Founded a year ago, Accompany launched its service in April and is building its user base on the simple incentive of buying strength in numbers. The more people who sign up to buy products such as PalmPilots, CD players, or golf clubs, the lower the price. Accompany has applied for a patent on its BuyCycle applications that handle the dynamic pricing schemes, such as a user's ability to set a desired price. If the buying volume is great enough to bring the price down that low within a specified time frame, the user has a deal. If not, no sale.
"We're not a retailer or a destination site; we're simply a network," says Accompany co-founder and CEO Jim Rose, who actually looks younger than his 25 years. "We're a lot like Visa, holding together a transaction environment."
Accompany has received $5 million in funding from the blue-chip Mayfield Fund and angel investors--and its business model was intriguing enough to lure Netscape co-founder Marc Andreessen to join its board in July. To build site traffic, Accompany has inked partnerships with portal sites such as About.com and Smalloffice.com, and plans to unveil several others this month. Its product suppliers include Chipshot.com, Electronics.net, TechData, and Philips.
Rose says Accompany's consumer-product focus is just the beginning. He envisions bringing together buying communities for group travel, and even buyers of corporate fleets of cars. Another growth area is "branded" collectives--for example, a BuyCycle group just for Stanford University students or Visual Basic developers.
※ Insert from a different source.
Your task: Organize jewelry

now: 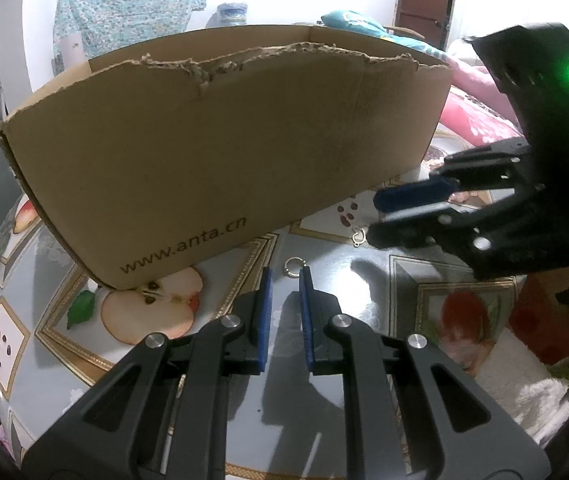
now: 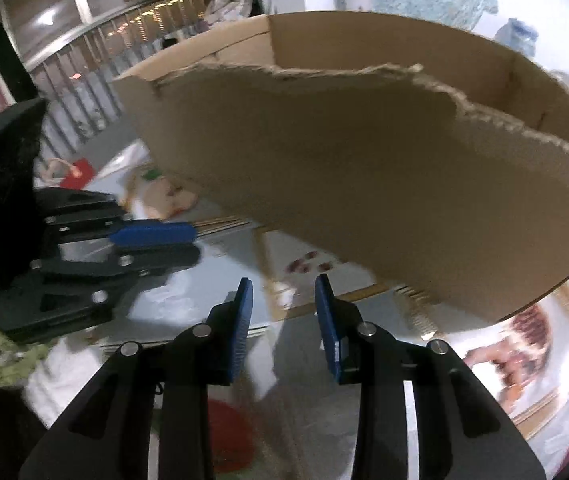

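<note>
Hovering left tongs (image 1: 285, 274) slightly parted, empty, at ring (image 1: 292, 267); right tongs (image 2: 283, 286) parted, empty. Ring may skid under box (image 1: 220, 152) on slick bench (image 1: 364, 280).

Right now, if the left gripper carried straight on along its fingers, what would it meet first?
Probably the small ring lying on the tablecloth, just ahead of the left gripper tips. The cardboard box stands beyond it, to the left. Depth is hard to judge here.
</note>
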`<state>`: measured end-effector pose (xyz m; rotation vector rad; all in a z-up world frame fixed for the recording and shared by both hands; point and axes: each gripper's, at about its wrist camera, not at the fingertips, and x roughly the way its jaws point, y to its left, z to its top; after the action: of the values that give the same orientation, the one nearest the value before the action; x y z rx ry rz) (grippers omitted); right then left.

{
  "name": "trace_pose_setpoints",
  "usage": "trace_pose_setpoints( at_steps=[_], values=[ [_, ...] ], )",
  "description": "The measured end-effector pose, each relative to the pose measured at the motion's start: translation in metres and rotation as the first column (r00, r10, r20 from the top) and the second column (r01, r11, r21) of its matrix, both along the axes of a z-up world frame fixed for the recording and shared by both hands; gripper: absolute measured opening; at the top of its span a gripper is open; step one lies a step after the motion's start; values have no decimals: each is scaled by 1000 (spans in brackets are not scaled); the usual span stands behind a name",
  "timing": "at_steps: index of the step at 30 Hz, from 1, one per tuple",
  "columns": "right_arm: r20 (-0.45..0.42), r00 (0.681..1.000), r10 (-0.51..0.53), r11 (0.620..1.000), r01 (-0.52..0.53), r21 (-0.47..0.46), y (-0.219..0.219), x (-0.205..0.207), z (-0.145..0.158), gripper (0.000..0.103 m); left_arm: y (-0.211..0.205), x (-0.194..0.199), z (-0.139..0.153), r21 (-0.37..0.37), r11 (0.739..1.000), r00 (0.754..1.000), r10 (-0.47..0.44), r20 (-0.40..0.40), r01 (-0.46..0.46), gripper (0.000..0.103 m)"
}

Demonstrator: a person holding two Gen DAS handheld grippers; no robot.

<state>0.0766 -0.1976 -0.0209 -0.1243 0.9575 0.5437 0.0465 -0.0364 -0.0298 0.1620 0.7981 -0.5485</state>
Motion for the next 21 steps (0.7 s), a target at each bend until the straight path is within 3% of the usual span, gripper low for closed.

Accompany's revenue model is a cut of the action--fees of 3% to 10% of each sale. If the purchaser came through a partner site such as About.com, the fee is split with that site. Accompany also sells advertising, and it's one of the few sites that sets some of its ad rates based on what time of day the ad banners appear.
Rose is already thinking ahead to his company's next big thing. The sales, marketing, and consumer-behavior data yielded by Accompany's model will become a lucrative business in itself, he predicts. "If we can tell a bicycle manufacturer or retailer that 10,000 people are willing to spend $400 to $500 for a Trek bike, that's very valuable to them."
Accompany's approach demonstrates the Web's ability to transform buyer-seller relationships. "You no longer have to have the store on the corner on the busiest shopping day to be successful," says Rose. "The Web is all about the creation of value in new and different ways."